[Start of section]

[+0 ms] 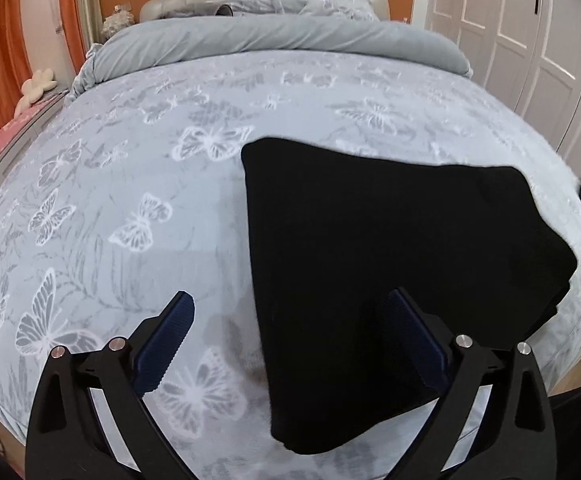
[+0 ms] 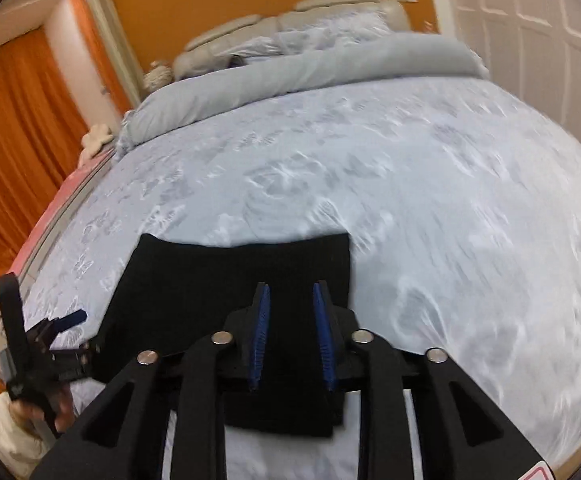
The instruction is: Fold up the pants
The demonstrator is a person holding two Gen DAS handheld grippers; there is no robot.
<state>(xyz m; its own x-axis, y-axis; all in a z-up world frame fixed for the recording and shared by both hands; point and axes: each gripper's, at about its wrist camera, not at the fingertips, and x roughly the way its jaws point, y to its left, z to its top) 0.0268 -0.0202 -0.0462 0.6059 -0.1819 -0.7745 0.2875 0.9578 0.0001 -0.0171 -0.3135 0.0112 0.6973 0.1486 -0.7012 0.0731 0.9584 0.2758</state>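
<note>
Blue-padded fingers [image 1: 414,344] of the left gripper [image 1: 292,340] are standing wide apart with nothing between them but air, hovering above the near left edge of the black pants [image 1: 390,260]; one finger is sitting over the dark cloth, the other over the butterfly-print bedspread [image 1: 130,184]. On the other side, the right gripper [image 2: 290,334] is holding its fingers a narrow gap apart, also gripping nothing, just above the near middle of the pants, which are lying as a compact folded slab on the bed, beyond and beneath the fingertips.

What could be going wrong from here, as I judge it: the stack is looking loose at its right-hand layers, so a finger dragging across the top could be peeling a layer back or skewing the fold, and a pinch taken too deep could be catching the soft bedspread along with the cloth.

Only the left wrist view is showing the stepped, uneven layers at the far right corner of the pants. Only the right wrist view is showing the left gripper from outside, held in a hand [image 2: 56,408] at a tilt off to the left of the pants, and that view is blurring toward its right
</note>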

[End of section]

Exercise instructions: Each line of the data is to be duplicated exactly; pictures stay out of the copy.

Completed task:
[+0 ms] 
[+0 ms] 
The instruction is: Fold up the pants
The demonstrator is a person holding two Gen DAS handheld grippers; there is no robot.
<state>(xyz m; its own x-axis, y-axis; all in a z-up world frame fixed for the recording and shared by both hands; point and axes: each gripper's, at about its wrist camera, not at the fingertips, and x roughly the way its jaws point, y to its left, z to its top) 0.0268 -0.0202 -0.0462 0.6059 -0.1819 -0.7745 0.2875 0.9578 0.0001 -0.0171 -0.3135 0.0112 0.6973 0.1486 -0.7012 0.0731 0.9584 0.2758</state>
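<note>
Blue-padded fingers [image 1: 414,344] of the left gripper [image 1: 292,340] are standing wide apart with nothing between them but air, hovering above the near left edge of the black pants [image 1: 390,260]; one finger is sitting over the dark cloth, the other over the butterfly-print bedspread [image 1: 130,184]. On the other side, the right gripper [image 2: 290,334] is holding its fingers a narrow gap apart, also gripping nothing, just above the near middle of the pants, which are lying as a compact folded slab on the bed, beyond and beneath the fingertips.

What could be going wrong from here, as I judge it: the stack is looking loose at its right-hand layers, so a finger dragging across the top could be peeling a layer back or skewing the fold, and a pinch taken too deep could be catching the soft bedspread along with the cloth.

Only the left wrist view is showing the stepped, uneven layers at the far right corner of the pants. Only the right wrist view is showing the left gripper from outside, held in a hand [image 2: 56,408] at a tilt off to the left of the pants, and that view is blurring toward its right
</note>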

The exercise is done, with nothing more to add.